Tony the Tiger – the neckerchiefed mascot of Kellogg’s Frosties – is becoming a VTuber, with some kind of heavily sponsored Twitch stream scheduled for this Friday in which “he” will play “a popular battle royale game” with some other livestreamers. I’m not very interested in this, to be honest, but I am curious about the “milk-coolant PC” that Tony’s avatar will be using to get the W’s and build creepy parasocial relationships with viewers. Could such a PC, liquid-cooled by a dairy product, actually function?
The answer is yes, to an extent, because it’s already been tried - as far back as 2016. Tech YouTuberists JayzTwoCents and Toby’s Tech have both tested milk as a coolant in open-loop liquid cooling systems, thus enriching mankind with the knowledge that cow juice can chill a gaming CPU. Until it turns, at least.
JayzTwoCents’s experiment used skimmed milk to cool an Intel Core i7-5930K, overclocked from 3.7GHz to 4.4GHz, while Toby’s Tech filled a homemade open loop system with semi-skimmed milk to cool an Intel Core i3-2100 at stock speeds.
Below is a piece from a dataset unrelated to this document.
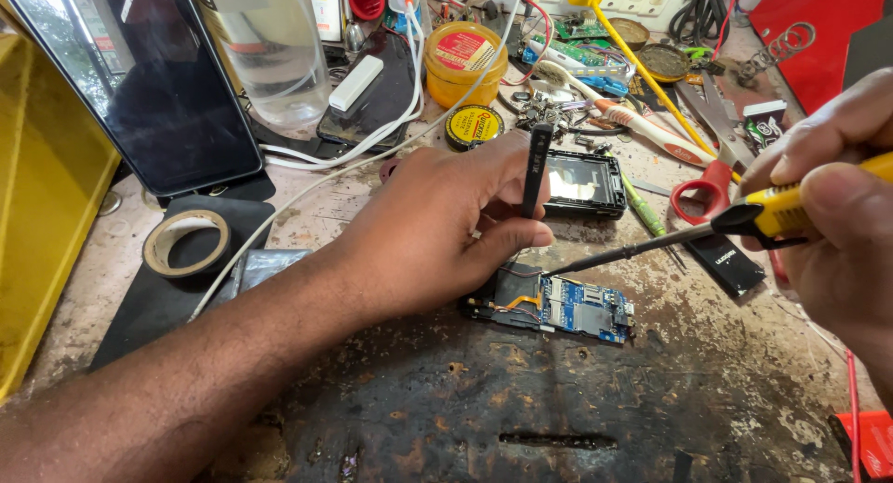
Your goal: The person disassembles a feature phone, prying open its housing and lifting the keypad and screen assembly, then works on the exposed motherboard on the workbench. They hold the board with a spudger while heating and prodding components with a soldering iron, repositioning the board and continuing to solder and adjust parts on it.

In both cases, CPU package and/or core temperatures were not only stable under increased load, but could compete with – and sometimes slightly even outperform – regular PC coolant. Tony’s imaginary rig seems to include the graphics card in the open loop system as well, not just the CPU, but the evidence suggests that a milk-cooled PC could run comfortably if the milk is fresh.
At no point does the milk overheat, separate, or curdle, and for the benefit of any beverage manufacturers considering a similar marketing stunt: JayzTwoCents found that milk is a more effective coolant than both orange juice and some revoltingly coloured energy drink. We could also consider the Irn-Bru PC, but that cheats by merely using a Bru-mimicking coolant colour, not the drink itself.
However, all of that is not to say that regulating temperatures with Cravendale is in fact a clever PC building hack. Or even a good idea at all. Both videos discovered the milk left a nasty residue on the inside of the cooling setups’ tubes and reservoirs, even after flushing them with water. Then there’s the obvious issue of the milk eventually going sour – even if it’s in a sealed environment, proteins in the milk will invariably break down in time and spoil it. Presumably turning lumpy if left for long enough, and you can imagine the issues with having a trail of miniature fatbergs clogging up the PC’s pipes.
Milk, then: refreshing, affordable, and available in several non-dairy varieties, but not an ideal PC cooling liquid in spite of its weirdly impressive performance. Tony and anyone else who’s just really, really enthusiastic about breakfast cereal should consider a white-coloured conventional coolant instead.